REQUIREMENT
Your answer should be the lines below from the one holding "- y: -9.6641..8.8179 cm" through the one holding "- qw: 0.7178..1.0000", copied exactly and with nothing else.
-------
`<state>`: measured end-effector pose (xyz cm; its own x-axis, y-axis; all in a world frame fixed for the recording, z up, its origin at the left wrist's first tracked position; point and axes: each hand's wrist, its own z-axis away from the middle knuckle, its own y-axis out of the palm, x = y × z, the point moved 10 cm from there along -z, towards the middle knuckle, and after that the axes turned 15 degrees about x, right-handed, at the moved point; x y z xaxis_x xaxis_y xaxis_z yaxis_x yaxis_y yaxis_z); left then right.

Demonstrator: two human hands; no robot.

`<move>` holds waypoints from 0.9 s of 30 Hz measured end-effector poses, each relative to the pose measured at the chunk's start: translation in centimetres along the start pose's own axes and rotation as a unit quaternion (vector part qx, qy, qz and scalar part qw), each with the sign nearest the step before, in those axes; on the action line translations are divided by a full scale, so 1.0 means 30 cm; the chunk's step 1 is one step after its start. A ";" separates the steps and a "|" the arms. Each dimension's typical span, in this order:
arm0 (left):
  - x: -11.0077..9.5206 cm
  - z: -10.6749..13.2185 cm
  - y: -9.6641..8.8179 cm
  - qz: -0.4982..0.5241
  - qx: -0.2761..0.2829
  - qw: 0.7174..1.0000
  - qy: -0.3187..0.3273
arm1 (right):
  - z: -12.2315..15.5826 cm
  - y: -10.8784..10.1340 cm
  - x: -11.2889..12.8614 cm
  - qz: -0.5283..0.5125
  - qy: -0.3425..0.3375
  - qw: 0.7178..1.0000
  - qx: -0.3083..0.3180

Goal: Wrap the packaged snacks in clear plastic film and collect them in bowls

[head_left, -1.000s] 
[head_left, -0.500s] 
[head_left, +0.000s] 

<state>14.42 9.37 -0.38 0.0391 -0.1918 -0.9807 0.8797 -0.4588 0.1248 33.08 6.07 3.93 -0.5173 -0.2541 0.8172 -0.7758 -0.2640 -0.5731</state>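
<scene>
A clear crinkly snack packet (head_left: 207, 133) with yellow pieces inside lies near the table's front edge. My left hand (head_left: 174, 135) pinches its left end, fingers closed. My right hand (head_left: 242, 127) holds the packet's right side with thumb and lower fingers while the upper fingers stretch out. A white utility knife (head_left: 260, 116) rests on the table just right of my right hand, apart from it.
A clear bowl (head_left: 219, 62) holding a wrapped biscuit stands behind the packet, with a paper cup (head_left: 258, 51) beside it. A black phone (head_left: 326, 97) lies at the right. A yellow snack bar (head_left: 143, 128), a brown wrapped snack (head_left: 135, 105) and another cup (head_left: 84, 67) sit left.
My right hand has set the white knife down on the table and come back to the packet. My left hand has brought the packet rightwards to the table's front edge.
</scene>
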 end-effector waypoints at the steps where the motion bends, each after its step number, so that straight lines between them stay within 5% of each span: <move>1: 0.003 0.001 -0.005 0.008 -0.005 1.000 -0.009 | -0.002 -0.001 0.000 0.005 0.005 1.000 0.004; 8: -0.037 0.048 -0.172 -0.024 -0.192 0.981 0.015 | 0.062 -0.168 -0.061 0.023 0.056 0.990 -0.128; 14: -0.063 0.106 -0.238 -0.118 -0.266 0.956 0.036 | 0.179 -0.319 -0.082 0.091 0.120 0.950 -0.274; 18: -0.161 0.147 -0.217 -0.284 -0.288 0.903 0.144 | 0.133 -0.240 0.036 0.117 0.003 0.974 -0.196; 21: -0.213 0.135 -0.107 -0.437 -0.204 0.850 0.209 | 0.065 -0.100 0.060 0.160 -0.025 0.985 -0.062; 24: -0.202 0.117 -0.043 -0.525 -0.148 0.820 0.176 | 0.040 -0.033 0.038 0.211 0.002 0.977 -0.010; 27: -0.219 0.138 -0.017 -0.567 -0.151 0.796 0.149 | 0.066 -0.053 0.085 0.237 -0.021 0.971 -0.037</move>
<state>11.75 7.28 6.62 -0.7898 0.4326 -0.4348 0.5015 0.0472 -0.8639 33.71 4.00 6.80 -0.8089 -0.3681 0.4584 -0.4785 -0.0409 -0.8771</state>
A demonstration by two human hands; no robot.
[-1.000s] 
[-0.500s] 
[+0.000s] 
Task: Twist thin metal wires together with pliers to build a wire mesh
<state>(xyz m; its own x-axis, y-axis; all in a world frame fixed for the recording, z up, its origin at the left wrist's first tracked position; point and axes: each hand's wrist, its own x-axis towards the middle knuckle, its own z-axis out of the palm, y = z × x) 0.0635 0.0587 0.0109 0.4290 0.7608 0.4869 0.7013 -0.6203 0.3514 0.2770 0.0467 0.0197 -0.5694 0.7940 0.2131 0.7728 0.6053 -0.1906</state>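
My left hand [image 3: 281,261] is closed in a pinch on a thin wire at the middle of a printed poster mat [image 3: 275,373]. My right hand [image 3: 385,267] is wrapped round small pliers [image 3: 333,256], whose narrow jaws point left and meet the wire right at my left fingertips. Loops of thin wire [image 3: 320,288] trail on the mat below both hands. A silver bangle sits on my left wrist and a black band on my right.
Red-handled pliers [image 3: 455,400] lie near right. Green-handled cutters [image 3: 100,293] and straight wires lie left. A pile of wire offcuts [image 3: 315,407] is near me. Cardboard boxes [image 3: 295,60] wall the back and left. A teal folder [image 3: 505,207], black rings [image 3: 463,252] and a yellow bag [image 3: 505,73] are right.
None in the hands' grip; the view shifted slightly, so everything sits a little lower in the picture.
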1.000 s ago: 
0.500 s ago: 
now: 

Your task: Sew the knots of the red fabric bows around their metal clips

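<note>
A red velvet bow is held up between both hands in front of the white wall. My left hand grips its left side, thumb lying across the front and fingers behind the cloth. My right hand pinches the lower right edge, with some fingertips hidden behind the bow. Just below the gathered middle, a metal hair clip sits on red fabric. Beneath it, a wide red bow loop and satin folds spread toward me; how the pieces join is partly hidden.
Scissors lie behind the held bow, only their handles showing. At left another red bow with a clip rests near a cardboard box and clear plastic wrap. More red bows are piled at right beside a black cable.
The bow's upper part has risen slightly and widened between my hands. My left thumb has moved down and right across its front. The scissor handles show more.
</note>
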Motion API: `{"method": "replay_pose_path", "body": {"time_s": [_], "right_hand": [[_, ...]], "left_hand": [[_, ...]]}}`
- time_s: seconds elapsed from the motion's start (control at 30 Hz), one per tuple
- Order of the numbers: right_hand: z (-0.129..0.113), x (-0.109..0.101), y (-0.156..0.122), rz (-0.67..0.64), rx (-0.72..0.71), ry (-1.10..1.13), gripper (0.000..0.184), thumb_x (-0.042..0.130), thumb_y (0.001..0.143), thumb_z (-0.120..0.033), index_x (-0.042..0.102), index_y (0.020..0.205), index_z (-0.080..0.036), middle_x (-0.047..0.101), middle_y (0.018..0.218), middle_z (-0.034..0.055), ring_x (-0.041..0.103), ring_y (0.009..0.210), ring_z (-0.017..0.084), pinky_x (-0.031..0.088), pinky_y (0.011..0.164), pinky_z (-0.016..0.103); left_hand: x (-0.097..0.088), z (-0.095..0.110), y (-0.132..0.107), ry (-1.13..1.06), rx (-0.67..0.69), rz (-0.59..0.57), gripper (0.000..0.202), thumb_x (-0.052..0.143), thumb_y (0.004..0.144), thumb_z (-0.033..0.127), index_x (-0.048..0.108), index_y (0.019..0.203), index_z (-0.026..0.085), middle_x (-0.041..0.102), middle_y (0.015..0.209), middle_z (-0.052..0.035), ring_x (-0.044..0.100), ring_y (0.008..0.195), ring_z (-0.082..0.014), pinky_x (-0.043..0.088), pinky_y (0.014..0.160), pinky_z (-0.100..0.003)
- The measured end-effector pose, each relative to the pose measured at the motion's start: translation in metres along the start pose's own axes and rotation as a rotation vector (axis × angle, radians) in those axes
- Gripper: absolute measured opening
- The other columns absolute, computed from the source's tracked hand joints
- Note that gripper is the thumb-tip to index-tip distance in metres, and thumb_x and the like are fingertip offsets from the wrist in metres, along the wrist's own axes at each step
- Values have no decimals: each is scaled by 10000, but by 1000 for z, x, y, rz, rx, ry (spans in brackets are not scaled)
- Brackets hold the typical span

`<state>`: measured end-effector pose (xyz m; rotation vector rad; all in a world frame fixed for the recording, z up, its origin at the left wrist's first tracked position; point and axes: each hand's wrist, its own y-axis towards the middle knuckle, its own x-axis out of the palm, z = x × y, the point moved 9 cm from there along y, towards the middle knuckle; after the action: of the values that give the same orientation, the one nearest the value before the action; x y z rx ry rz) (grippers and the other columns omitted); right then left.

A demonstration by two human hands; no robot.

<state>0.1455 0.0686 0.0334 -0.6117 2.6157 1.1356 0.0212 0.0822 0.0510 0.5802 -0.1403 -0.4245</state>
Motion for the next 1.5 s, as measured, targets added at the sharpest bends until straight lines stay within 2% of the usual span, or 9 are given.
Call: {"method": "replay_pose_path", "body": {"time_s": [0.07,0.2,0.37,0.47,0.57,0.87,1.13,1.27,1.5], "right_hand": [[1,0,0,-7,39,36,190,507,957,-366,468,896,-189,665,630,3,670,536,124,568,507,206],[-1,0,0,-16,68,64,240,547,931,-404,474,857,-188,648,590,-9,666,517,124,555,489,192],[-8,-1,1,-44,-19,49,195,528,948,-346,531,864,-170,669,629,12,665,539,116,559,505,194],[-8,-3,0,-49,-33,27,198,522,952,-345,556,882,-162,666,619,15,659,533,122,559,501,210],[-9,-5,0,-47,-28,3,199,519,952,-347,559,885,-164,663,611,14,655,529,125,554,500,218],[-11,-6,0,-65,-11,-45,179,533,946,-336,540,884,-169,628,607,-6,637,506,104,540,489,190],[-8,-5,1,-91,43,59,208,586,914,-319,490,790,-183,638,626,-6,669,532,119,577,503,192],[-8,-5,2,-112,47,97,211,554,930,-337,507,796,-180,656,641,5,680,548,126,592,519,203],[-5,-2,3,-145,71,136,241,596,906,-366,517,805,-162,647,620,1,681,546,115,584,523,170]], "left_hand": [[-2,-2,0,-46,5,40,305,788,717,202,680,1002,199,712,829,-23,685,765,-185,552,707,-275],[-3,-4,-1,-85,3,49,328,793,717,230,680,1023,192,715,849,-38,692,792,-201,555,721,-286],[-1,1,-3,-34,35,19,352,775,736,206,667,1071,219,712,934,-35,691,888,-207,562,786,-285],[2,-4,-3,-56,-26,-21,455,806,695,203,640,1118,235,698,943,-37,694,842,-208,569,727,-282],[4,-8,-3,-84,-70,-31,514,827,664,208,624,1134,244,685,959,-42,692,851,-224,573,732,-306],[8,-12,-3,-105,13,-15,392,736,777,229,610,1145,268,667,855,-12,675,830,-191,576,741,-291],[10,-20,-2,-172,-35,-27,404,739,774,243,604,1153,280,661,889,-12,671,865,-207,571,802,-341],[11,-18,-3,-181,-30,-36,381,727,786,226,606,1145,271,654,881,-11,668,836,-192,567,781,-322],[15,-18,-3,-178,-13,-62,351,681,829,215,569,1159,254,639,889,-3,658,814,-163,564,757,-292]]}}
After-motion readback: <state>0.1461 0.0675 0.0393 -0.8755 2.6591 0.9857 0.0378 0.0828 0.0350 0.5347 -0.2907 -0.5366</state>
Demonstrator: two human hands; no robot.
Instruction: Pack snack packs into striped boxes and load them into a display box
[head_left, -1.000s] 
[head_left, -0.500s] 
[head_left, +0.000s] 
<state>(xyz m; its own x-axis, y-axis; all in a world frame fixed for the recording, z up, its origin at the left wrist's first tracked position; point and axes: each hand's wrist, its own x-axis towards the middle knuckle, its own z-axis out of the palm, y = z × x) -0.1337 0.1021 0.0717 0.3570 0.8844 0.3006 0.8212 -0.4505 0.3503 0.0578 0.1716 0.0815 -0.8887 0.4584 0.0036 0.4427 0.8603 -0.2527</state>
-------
EXPECTED ANSWER
  - y: -9.6641..8.8179 cm
  - qz: -0.4982..0.5241
  - qx: -0.2761..0.2829
  - qw: 0.7174..1.0000
  - qy: -0.3187..0.3273
arm1 (right):
  - z: -12.2315..15.5826 cm
  - y: -10.8784..10.1340 cm
  - x: -11.2889..12.8614 cm
  - qz: -0.5283..0.5125
  - qy: -0.3425..0.3375
  - qw: 0.7178..1.0000

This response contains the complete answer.